Confidence is born of conviction; it is empowering to the weak and indispensable to the strong. It is born of a sense of safety in being who and how we are, and it comes alive in the mysterious ways humans believe in and enable one another. The dictionary frames it as a “firm trust”. Life frames it as a sense of trust, a trust that is instilled by the power and presence of acceptance and love. It is alive in self and in interactions with others; confidence is a construct necessary to positive relationships and growth. A lack of confidence can be debilitating for a lifetime and whittle away at pride, purpose, and possibility. Self-confidence, on the other hand, enables a strength, a courage, to effectively journey through the complications and complexities of life.

Jesus is the ultimate example of confidence: he spars with rabbis throughout the Gospels, preaches a seemingly simple message, and defies the rational constructs of his time, culture and religion.
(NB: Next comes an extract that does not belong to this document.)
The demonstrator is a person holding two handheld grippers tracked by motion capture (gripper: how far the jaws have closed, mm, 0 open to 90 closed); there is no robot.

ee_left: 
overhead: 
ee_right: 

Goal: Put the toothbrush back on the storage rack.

In the letters of Paul, that same confidence, a sense of conviction comes across. It is there in so many: in Clare of Assisi and her faith first in the uniqueness of her own call and then the larger call to a life of poverty . And yet she pursued it all the way to the papacy and won women an anchor hold in the life of the Church. There was Francis of Assisi, who blazed his own trail and wove a story of simplicity, strength and trust in a lifetime of companionship and surprises. Centuries burst with their stories and the realities of the confidence they had and shared. From Elizabeth of Hungary to Teresa of Avila and Teresa of Calcutta, there are examples of a radical faith that is born of confidence and trust. Even in our time, there is Carlo Acutis, the teenage computer whiz who lived a life of faith and was recently beatified. And while these are the stand-out stories, there are so many more that rest in our very ordinary lives and intersect with ours on a daily basis. Seeing that confidence in another, that sense of conviction and trust, is meant to inspire and empower others in acts of goodness and courage that lead to more.

There is a way in which each of us walks our own pothole-filled path, discovers strength and weakness, the wealth of humanity and the limits that are inevitably part of that. But deep within us each of us lie the seeds of creation and the possibility of more. Jesus sustained that through relationships, and the words of the Our Father (Mt. 6:9-13) echo that confidence and trust:

 

“‘Our Father in heaven,
hallowed be your name,
10 your kingdom come,
your will be done,
    on earth as it is in heaven.
11 Give us today our daily bread.
12 And forgive us our debts,
    as we also have forgiven our debtors.
13 And lead us not into temptation,[a]
    but deliver us from the evil one.[b]

These are words of confidence, of relationship and connection, that empower courage, purpose and possibility.They are words of trust in Other and Hope for self. They are words which show confidence makes all the difference. Be confident and unafraid!